WORK REQUEST
Copy everything in the listing below word for word, apart from any images.

DATASET CONTENT
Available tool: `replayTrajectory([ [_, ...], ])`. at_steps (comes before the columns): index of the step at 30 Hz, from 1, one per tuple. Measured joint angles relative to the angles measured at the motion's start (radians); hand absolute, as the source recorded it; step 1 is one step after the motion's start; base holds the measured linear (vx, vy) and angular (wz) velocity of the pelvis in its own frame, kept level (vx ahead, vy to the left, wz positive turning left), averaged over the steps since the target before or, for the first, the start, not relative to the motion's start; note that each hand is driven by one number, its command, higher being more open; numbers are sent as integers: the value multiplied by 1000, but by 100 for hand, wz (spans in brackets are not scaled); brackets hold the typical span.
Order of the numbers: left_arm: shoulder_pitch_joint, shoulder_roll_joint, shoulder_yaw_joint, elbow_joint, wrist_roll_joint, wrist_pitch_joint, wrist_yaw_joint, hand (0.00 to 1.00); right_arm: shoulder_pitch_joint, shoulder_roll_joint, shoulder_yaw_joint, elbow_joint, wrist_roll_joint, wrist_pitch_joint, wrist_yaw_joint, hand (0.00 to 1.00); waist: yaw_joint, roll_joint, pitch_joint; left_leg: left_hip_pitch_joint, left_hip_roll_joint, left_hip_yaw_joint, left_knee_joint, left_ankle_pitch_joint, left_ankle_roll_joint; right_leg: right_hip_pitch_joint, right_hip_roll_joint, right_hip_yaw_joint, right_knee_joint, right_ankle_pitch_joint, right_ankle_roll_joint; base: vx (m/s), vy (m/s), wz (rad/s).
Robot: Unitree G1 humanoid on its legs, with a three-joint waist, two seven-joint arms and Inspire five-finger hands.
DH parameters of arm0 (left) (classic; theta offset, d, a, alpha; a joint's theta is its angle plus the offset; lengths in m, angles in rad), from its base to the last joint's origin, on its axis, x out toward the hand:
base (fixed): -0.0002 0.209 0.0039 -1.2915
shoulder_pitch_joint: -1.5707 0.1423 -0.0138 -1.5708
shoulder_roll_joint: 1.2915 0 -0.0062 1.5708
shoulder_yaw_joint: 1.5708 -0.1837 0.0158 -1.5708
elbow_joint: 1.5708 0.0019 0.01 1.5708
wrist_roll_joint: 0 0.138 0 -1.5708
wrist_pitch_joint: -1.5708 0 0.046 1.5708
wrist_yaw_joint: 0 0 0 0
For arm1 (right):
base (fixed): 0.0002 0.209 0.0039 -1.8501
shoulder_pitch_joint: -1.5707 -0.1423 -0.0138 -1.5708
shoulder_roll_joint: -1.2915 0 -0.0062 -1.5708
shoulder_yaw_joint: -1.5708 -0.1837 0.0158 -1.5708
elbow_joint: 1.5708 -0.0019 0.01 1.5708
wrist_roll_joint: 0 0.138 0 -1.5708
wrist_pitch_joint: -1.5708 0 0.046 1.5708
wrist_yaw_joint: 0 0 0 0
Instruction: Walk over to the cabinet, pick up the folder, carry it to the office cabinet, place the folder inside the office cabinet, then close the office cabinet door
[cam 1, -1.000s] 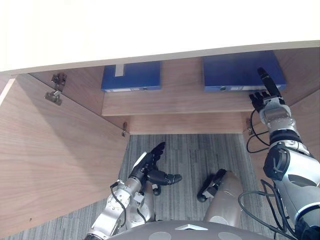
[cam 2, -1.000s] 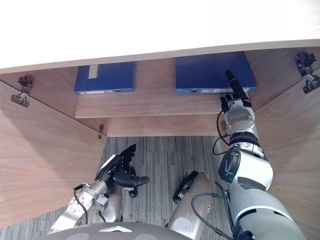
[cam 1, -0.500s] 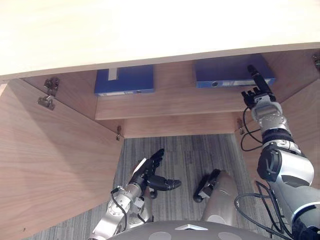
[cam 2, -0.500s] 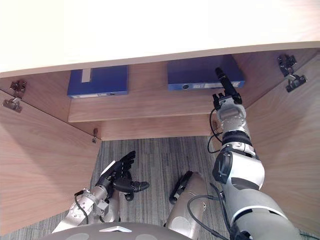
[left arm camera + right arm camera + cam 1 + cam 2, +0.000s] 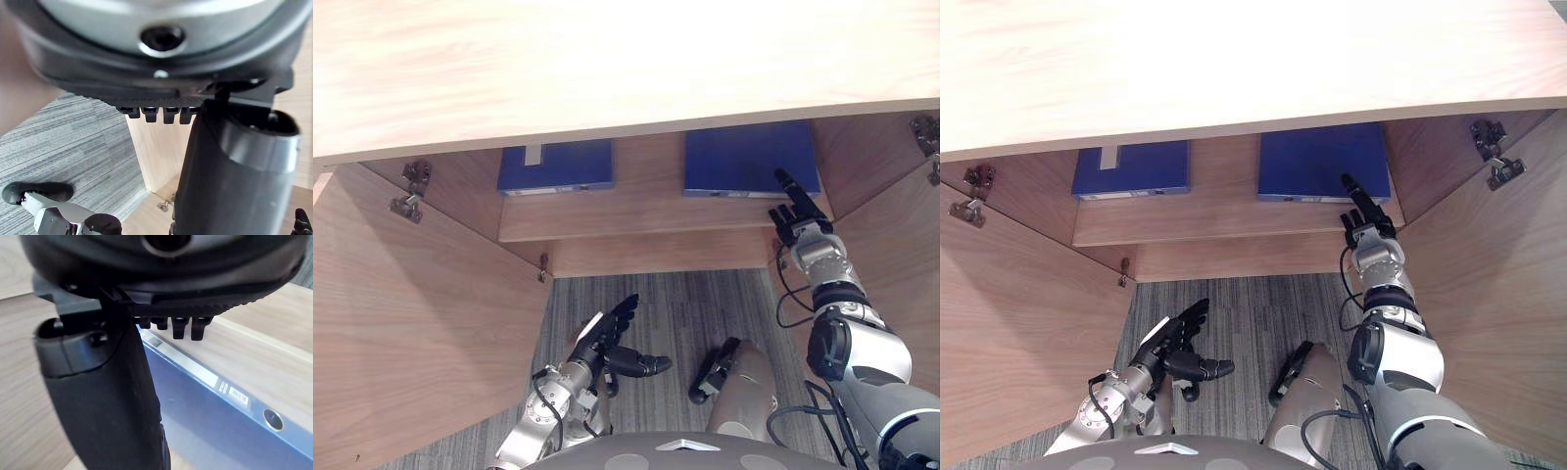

ANSWER SECTION
Available tool: `replayTrajectory([ [_, ...], ])`. at_steps (comes before the columns): index of the step at 30 Hz, from 1, one per tuple. Measured joint angles relative to the angles measured at the motion's start (radians); hand absolute, as the source recorded it; step 1 is one step after the motion's start; base holds the measured linear (vx, vy) and angular (wz) velocity of the pelvis in its own frame, kept level (vx ahead, vy to the left, wz positive turning left), averaged over the steps since the target before or, for the first, the start, not relative to the motion's start; note that each hand is driven by one number, its command, higher being more open; numbers are sent as integers: the value multiplied by 1000, but by 100 for hand, wz (spans in brackets are not scaled); brackets hold the typical span.
Order of the numbers: left_arm: shoulder_pitch_joint, shoulder_roll_joint, shoulder_yaw_joint, elbow_joint, wrist_roll_joint, wrist_pitch_joint, wrist_yaw_joint, hand (0.00 to 1.00); right_arm: shoulder_pitch_joint, shoulder_roll_joint, shoulder_yaw_joint, elbow_joint, wrist_roll_joint, wrist_pitch_joint, wrist_yaw_joint, hand (0.00 to 1.00); waist: yaw_joint, roll_joint, pitch_joint; left_leg: left_hip_pitch_joint, left_hip_roll_joint, left_hip_yaw_joint, left_knee_joint, left_ankle_pitch_joint, left_ankle_roll_joint; right_leg: right_hip_pitch_joint, right_hip_roll_joint, right_hip_yaw_joint, right_knee_joint, right_ankle_pitch_joint, right_ankle_roll_joint; base: vx (m/s), vy (m/s), wz (rad/s).
Robot: Unitree G1 humanoid on its legs, with a three-joint waist, two seven-joint arms and Inspire five-finger hands.
DH parameters of arm0 (left) (classic; theta offset, d, a, alpha; a joint's theta is its angle plus the offset; lengths in m, angles in rad), from its base to the last joint's origin, on its axis, x out toward the hand:
base (fixed): -0.0002 0.209 0.0039 -1.2915
shoulder_pitch_joint: -1.5707 0.1423 -0.0138 -1.5708
shoulder_roll_joint: 1.2915 0 -0.0062 1.5708
shoulder_yaw_joint: 1.5708 -0.1837 0.0158 -1.5708
elbow_joint: 1.5708 0.0019 0.01 1.5708
wrist_roll_joint: 0 0.138 0 -1.5708
wrist_pitch_joint: -1.5708 0 0.046 1.5708
wrist_yaw_joint: 0 0 0 0
For arm1 (right):
base (fixed): 0.0002 0.209 0.0039 -1.8501
shoulder_pitch_joint: -1.5707 -0.1423 -0.0138 -1.5708
shoulder_roll_joint: -1.2915 0 -0.0062 -1.5708
shoulder_yaw_joint: -1.5708 -0.1837 0.0158 -1.5708
elbow_joint: 1.5708 -0.0019 0.01 1.5708
wrist_roll_joint: 0 0.138 0 -1.5708
wrist_pitch_joint: -1.5708 0 0.046 1.5708
wrist_yaw_joint: 0 0 0 0
Instruction: Walk over to the cabinet, pick up the folder, carry it to the office cabinet, place the folder inside the office cabinet, then close the office cabinet door
[cam 1, -1.000s] 
[cam 2, -1.000s] 
[cam 1, -0.500s] 
[cam 2, -0.500s] 
[left arm camera + right arm camera + cam 1 + cam 2, +0.000s] 

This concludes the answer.